- The White House yesterday announced a trade deal with Japan, but didn’t publish it
- Its terms are mysterious, but American automakers worry it hurts them
The White House late yesterday announced that it had reached a significant trade deal with Japan, lowering tariffs and other trade barriers between the two countries. The deal may further reshape the landscape for car shoppers.
President Trump told Republican members of Congress on Tuesday night, “I just signed the largest trade deal in history; I think maybe the largest deal in history with Japan.”
However, as with earlier deal announcements, the government provided few details and has not published the deal’s text.
We can tell you what might be in it, based on White House announcements and public comments from the negotiators. We can’t tell you what is definitely in it.
And, if the pattern from previous administration announcements holds, we may not know for months.
Why It’s Such a Mystery
- The administration has announced deals before and left the details murky
Presidential administrations generally publish the entirety of a trade agreement when they announce it, or soon afterward. The Trump administration may not. In several recent instances, it has publicly announced agreements but published nothing firming them up.
The administration has used tariffs as a negotiating tool since early spring. It has enacted heavy tariffs against specific industries, including a 25% tariff on new cars, a 25% tariff on car parts, and a 50% tariff on steel and aluminum, which also affects many car parts.
It has also threatened separate tariffs against most countries, but repeatedly delayed them while trying to get those countries to negotiate.
Trump has announced agreements with China, Indonesia, the Philippines, and the U.K. However, the White House has not published the text of the agreements. It published a fact sheet detailing some aspects of the U.K. deal more than a month after it was announced. The rest remain mysteries.
Any deal with Japan may not be public knowledge for months.
What May Be in It
The deal appears to have two major provisions that could affect car shoppers. The Japanese government may allow more American cars into the country by waiving some safety requirements. The U.S. may lower tariffs on Japanese cars.
What Japan May Give Up
- Japan may open its market to more U.S. cars
In a post on his Truth Social social media network, Trump, with his characteristic improvisational capitalization practices, wrote that Japan would “open their Country to Trade including Cars and Trucks, Rice and certain other Agricultural Products, and other things.”
Japan imposes stricter safety standards on cars than the U.S. does. Japan’s Nikkei news service explains, “Japan requires cars to meet many requirements in tests that assess passenger safety in frontal and sideway collisions, which the U.S. sees as a burden that puts American automakers at a disadvantage.”
U.S. negotiators had asked Japan to waive those restrictions for American cars.
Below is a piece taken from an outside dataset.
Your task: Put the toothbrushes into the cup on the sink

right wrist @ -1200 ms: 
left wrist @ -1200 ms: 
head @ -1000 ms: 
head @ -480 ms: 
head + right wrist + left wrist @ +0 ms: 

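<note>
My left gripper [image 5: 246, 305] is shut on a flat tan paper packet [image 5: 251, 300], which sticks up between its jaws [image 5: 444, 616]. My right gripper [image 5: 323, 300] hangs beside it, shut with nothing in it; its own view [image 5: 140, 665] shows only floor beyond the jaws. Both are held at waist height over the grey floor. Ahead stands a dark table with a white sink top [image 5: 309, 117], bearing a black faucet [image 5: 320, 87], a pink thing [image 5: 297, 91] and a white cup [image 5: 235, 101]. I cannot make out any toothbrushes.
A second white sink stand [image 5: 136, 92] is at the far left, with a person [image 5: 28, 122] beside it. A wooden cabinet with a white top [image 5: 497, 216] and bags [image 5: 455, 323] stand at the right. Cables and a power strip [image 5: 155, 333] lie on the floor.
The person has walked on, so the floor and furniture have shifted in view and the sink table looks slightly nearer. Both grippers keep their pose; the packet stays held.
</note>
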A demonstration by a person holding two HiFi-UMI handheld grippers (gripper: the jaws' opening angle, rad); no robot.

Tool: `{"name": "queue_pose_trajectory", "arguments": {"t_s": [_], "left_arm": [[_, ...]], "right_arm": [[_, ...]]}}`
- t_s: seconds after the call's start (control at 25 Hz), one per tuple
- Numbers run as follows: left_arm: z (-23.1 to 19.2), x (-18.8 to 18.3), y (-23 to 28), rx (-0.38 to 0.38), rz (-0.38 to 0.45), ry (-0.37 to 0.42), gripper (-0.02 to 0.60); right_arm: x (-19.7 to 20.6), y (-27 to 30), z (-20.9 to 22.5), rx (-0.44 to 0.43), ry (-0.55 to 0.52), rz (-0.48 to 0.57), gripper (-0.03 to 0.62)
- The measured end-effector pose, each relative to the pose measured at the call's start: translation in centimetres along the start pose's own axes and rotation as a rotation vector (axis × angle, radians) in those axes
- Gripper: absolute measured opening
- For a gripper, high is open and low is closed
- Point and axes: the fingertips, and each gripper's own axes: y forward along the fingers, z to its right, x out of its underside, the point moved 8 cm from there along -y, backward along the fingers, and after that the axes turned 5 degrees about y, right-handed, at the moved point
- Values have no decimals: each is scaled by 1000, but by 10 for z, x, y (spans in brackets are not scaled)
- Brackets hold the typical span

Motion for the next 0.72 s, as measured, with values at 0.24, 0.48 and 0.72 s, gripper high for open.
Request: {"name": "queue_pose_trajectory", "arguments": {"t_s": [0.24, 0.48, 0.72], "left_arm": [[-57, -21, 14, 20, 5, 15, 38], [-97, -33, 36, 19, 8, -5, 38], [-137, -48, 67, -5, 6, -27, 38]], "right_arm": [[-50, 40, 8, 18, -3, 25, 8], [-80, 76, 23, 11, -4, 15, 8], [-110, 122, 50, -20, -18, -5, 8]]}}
Japanese negotiators may have done so.
We should note, however, that American automakers may not succeed in selling many cars to the Japanese public even if they are allowed in without safety testing.
Japanese consumers tend to prefer smaller cars that are more suited to the country’s narrow roads. American automakers focus on building large trucks and SUVs, and have largely abandoned the small and subcompact car segments.
What the U.S. May Give Up
- The U.S. may lower tariffs on Japanese imports, possibly including cars
The U.S. has imposed a 25% tariff on all vehicles and most car parts built outside North America since April. The move has raised costs for Japanese automakers. Japanese companies build some cars in North America, but import many from their home market or low-cost labor markets in other parts of Asia.
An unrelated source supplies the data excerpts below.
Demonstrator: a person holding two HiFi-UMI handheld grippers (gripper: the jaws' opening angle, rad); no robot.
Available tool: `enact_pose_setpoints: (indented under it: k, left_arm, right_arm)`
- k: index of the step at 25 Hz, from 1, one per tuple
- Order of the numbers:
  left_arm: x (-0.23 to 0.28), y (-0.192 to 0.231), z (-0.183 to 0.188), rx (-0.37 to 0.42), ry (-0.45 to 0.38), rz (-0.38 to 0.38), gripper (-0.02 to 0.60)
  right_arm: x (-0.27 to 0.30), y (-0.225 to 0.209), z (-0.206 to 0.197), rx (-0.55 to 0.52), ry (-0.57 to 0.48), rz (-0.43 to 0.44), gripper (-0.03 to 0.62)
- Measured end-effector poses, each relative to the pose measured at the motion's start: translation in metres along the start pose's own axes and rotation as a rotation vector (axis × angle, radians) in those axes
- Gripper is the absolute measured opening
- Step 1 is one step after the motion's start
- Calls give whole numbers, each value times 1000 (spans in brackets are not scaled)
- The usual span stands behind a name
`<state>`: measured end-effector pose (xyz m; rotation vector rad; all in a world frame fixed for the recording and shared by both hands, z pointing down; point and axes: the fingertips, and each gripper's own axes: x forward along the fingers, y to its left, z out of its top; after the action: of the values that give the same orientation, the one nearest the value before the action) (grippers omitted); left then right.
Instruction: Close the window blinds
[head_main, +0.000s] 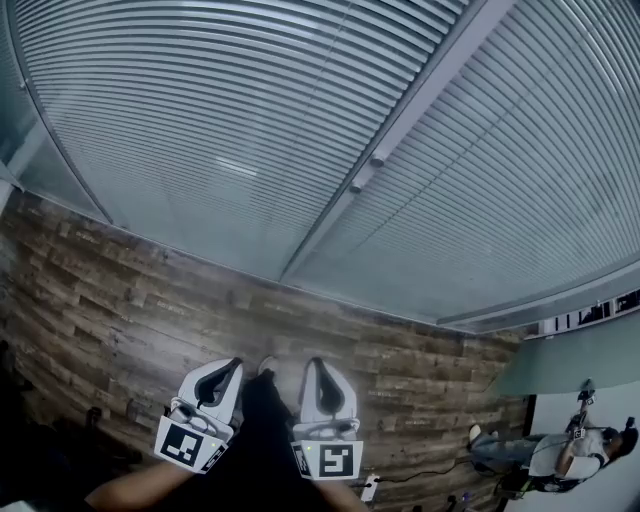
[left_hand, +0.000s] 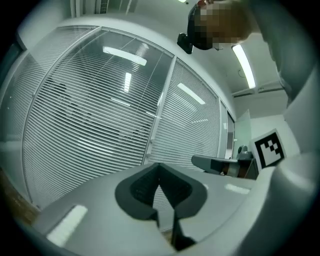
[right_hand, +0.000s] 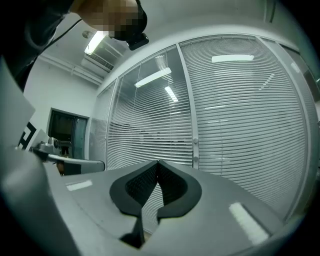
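White slatted blinds (head_main: 200, 120) hang behind tall glass panels ahead of me, split by a pale frame post (head_main: 400, 130). In the left gripper view the blinds (left_hand: 90, 125) fill the left and middle, and dim shapes show through the slats. They fill most of the right gripper view (right_hand: 250, 115) too. My left gripper (head_main: 236, 364) and right gripper (head_main: 314, 364) sit side by side low in the head view, both well short of the glass. The left gripper's (left_hand: 159, 165) tips meet, with nothing between them. So do the right gripper's (right_hand: 157, 162) tips.
Wood-plank flooring (head_main: 120, 300) runs up to the foot of the glass. A seated person (head_main: 590, 450) is at the lower right beside a pale desk (head_main: 580, 365). A cable and power strip (head_main: 368, 488) lie on the floor near my feet.
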<state>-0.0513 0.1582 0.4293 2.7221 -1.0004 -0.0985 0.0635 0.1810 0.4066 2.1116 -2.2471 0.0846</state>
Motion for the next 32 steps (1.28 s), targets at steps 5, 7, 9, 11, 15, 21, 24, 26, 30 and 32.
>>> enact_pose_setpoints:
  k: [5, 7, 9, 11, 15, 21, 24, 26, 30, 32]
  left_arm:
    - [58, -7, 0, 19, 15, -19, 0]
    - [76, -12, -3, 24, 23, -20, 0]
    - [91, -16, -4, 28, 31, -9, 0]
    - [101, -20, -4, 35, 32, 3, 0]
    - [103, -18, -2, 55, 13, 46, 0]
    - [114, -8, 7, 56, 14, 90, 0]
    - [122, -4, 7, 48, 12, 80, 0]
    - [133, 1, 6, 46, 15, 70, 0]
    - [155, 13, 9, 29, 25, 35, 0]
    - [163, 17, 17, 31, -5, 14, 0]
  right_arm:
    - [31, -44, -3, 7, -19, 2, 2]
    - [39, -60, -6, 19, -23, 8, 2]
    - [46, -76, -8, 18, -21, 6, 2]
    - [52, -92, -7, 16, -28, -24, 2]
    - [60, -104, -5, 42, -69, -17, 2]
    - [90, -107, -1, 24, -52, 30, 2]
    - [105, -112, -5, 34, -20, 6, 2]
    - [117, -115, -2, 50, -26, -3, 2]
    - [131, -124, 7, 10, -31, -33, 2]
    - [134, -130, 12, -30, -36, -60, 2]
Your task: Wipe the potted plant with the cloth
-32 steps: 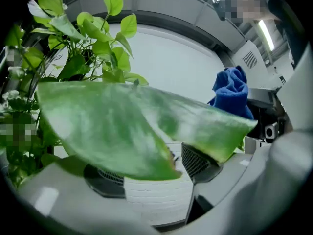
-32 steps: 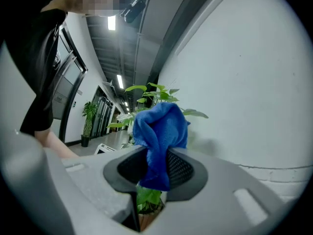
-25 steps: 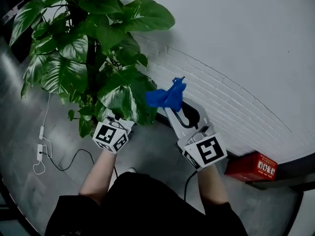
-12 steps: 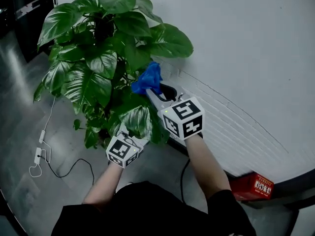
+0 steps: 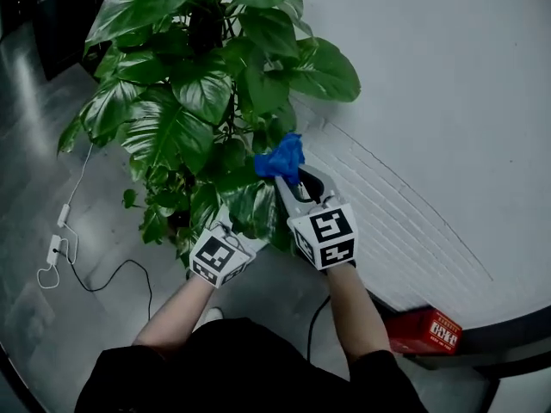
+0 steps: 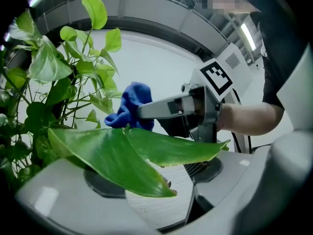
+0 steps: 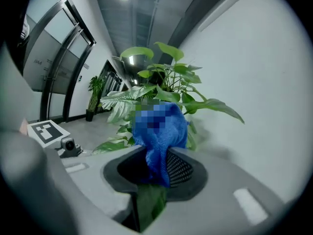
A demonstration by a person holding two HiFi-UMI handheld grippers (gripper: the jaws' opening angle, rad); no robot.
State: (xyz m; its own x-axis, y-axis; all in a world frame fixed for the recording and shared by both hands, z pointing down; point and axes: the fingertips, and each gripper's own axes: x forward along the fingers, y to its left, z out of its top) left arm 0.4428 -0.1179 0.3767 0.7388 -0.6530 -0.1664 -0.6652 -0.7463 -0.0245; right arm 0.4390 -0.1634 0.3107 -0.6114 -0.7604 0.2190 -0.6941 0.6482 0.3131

Bloomberg reports that the deal “could cut tariffs on auto imports from Japan to 15%.”
U.S. Automakers Raise Alarms
- A major U.S. auto industry trade group says the deal would privilege Japanese automakers over U.S. companies
American companies make many cars in Canada, Mexico, and South Korea. Those could be subject to 25% tariffs, while Japanese imports paid just a 15% duty.
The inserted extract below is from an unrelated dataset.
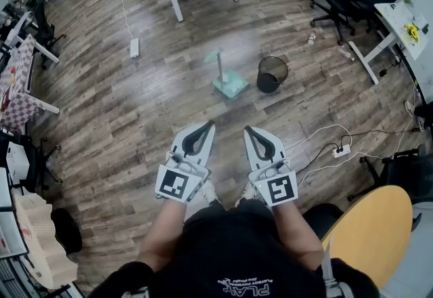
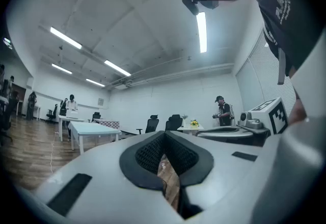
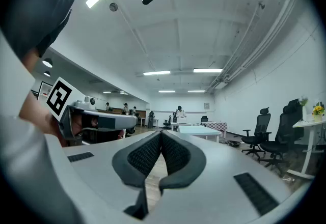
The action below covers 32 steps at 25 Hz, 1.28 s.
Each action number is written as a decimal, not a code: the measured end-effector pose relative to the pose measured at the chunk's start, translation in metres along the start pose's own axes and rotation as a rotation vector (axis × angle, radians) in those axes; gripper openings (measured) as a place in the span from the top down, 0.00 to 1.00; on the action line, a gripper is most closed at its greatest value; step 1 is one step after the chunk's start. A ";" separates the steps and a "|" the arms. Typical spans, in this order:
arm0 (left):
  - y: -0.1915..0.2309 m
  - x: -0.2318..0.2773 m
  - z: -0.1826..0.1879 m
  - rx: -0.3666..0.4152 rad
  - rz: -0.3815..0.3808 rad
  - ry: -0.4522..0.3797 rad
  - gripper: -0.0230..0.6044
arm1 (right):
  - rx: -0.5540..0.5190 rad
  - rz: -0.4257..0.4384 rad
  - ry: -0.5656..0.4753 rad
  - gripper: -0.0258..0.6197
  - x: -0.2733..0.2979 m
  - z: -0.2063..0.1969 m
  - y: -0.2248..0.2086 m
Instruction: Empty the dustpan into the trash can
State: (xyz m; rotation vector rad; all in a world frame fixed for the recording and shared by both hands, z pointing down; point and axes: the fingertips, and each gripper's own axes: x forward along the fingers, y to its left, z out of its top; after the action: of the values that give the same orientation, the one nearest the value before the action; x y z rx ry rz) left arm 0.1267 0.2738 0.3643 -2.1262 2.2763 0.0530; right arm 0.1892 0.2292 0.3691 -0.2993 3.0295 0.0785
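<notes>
Dustpan: the pale green plastic long-handled dustpan (image 1: 228,80) stands on the wood-plank floor (image 1: 135,120), well ahead of your two grippers.
Left gripper (image 1: 206,124): your jaws are closed tip to tip, holding nothing.
Right gripper (image 1: 249,129): likewise closed and empty.
Hard to make out: the dustpan's load.
Trash can: the black round mesh trash can (image 1: 272,74) stands just right of the dustpan; its interior is dark.

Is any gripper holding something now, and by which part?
Nothing is held. The left gripper and the right gripper are both shut and empty; the dustpan stands untouched on the floor.
</notes>
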 end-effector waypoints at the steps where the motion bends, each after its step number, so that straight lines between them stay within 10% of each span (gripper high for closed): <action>1: 0.006 -0.002 -0.001 -0.004 0.007 -0.001 0.93 | -0.007 -0.011 0.000 0.92 0.004 0.000 0.001; 32: 0.103 -0.013 -0.027 -0.020 -0.042 0.019 0.93 | -0.050 -0.058 -0.002 0.92 0.088 -0.023 0.032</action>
State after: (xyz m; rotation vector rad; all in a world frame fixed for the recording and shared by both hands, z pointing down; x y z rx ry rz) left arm 0.0251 0.2931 0.3923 -2.1920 2.2502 0.0555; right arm 0.0955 0.2419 0.3841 -0.3912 3.0179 0.1506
U.S.-based automakers are cautious about discussing the deal before its terms are published. Major American automakers like General Motors and Ford have stayed largely silent while their stocks dipped, and Japanese auto stocks rallied, on the deal’s announcement.
However, American automakers sometimes speak not directly, but through trade groups they pay to represent their interests in Washington. One, the American Automotive Policy Council, tends to speak for the Detroit Three American automakers.
It raised immediate alarms. AAPC head Matt Blunt was…OK, we’ll say clear-eyed… in his assessment. “Any deal that charges a lower tariff for Japanese imports with virtually no U.S. content than the tariff imposed on North-American-built vehicles with high U.S. content is a bad deal for U.S. industry and U.S. auto workers,” Blunt said.